Slingshot
Entertainment Is Taking Aim at Consumers With Imax Documentaries.
Author/s: Seth Goldstein
August 06, 2000
Retailers
relegate documentaries to the nether reaches of their stores, right?
Not always, says Slingshot Entertainment--and especially not when the
documentaries have lured moviegoers into spending $8 a ticket at Imax
theaters. Consumer exposure, and the attendant hoopla, give titles like
Fantasia 2000 and the Michael Jordan Imax a big-feature, Hollywood feel,
according to Slingshot execs.
Slingshot, headquartered in Burbank, Calif., hopes the feeling rubs off
on DVD and VHS versions of 25 documentaries first seen on giant screens.
They're also a first on home video, along with Slingshot's efforts to
create DVDs in 3-D and offer reasonably priced discs for Sony's PlayStation
2, which arrives this fall.
Twenty-one documentaries are already on DVD at a suggested list price
of $24.99, says Slingshot v.p. and general manager Mitch Perliss, a home
video veteran who's been in retail and on the supply side. "We just
started releasing on VHS this year," he notes, at $19.99.
The titles are the stuff of Discovery Channel buffs' dreams, including
Wilds of the Ocean and The Great Barrier Reef. One of them, Mysteries
of Egypt, grossed $60 million at the box office. It's one of a half-dozen
giant-screen releases, Perliss says. "The key to this is theatrical,"
he says. "These programs have not been seen on television."
Perliss cautions "this is not an 80-foot projection," but notes
the high-resolution picture and 5.1 Dolby sound transfer well to the DVD
format. For the right titles, combined disc and tape sales "will
hit 30,000 units," he predicts. "Consumers have become more
aware of the concept. We're meeting and beating our projections."
Slingshot began DVD shipments with four titles in late 1998, followed
by 13 more last year, and four so far in 2000. The line will expand as
producers take on new projects. "We've developed relationships,"
Perliss says.
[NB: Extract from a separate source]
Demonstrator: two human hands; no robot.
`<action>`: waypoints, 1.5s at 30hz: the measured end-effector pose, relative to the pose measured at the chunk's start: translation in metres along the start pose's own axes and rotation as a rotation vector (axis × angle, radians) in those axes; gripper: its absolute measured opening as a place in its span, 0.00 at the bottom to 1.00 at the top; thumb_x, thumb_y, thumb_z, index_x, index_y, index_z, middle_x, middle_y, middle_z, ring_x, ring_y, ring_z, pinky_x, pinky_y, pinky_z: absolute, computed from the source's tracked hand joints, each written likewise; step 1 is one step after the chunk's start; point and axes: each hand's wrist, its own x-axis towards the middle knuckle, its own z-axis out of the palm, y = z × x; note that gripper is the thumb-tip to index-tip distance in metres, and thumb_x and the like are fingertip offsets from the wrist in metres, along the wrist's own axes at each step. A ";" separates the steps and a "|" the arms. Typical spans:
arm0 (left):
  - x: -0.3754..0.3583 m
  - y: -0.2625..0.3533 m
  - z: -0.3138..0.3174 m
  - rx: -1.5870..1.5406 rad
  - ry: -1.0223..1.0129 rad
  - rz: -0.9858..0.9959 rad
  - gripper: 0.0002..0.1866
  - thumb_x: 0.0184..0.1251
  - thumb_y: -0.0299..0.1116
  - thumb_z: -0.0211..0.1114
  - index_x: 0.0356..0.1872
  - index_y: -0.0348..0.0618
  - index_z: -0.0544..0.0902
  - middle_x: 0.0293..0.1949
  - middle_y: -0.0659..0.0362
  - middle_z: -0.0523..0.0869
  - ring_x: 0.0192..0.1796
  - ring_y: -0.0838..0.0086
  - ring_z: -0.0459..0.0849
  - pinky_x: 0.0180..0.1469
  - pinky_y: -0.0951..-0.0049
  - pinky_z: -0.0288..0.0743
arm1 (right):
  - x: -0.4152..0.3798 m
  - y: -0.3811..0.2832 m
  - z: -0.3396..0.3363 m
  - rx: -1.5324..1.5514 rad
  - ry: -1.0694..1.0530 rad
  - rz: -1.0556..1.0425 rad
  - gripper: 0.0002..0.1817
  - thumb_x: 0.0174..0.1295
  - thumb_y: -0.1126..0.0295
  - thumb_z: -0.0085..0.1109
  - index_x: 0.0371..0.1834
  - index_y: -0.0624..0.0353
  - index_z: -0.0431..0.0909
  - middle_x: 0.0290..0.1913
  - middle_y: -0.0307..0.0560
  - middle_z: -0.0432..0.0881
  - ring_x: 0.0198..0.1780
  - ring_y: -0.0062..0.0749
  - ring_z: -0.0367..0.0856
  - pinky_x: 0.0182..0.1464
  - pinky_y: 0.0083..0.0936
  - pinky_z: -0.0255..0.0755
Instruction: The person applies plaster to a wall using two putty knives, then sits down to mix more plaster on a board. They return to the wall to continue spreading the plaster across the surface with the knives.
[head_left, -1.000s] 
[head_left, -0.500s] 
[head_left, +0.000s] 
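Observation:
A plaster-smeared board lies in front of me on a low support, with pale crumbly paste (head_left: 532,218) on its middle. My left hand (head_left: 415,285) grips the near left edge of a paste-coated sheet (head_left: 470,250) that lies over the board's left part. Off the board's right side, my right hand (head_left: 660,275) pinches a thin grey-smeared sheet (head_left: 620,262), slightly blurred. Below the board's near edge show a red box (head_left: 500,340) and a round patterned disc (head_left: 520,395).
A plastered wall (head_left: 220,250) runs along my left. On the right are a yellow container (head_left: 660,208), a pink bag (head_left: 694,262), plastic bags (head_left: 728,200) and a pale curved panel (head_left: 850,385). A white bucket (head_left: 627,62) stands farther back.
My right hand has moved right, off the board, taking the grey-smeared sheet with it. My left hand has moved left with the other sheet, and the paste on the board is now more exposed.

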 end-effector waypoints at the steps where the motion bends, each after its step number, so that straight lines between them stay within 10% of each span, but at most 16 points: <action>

Slingshot, the most visible arm of a multimedia company
which includes authoring house Enterprise DVD, helps develop extra features
that can be added during filming.
Most of the documentaries have been funded by institutional grants.
"It's only very recently that the business started crossing over
to commercial," says Perliss, who's expanding the genre to include
DVDs of extreme sports like ice climbing and tow surfing. He's actively
trying to expand the retail foothold.
Slingshot is working with key brick-and-mortar accounts to establish large-format
sections "so we don't have to merchandise the line willy-nilly with
everything else," according to Perliss. E-tailers such as Bigstar
Entertainment that created boutiques for Slingshot have seen an "exponential
increase" in sales, he says.
The company will promote eight DVD and VHS gift packs in the fourth quarter
to further boost demand at Musicland Stores Corp., Tower Records and Video,
Best Buy, Hollywood Entertainment Corp. and, he hopes, Blockbuster Inc.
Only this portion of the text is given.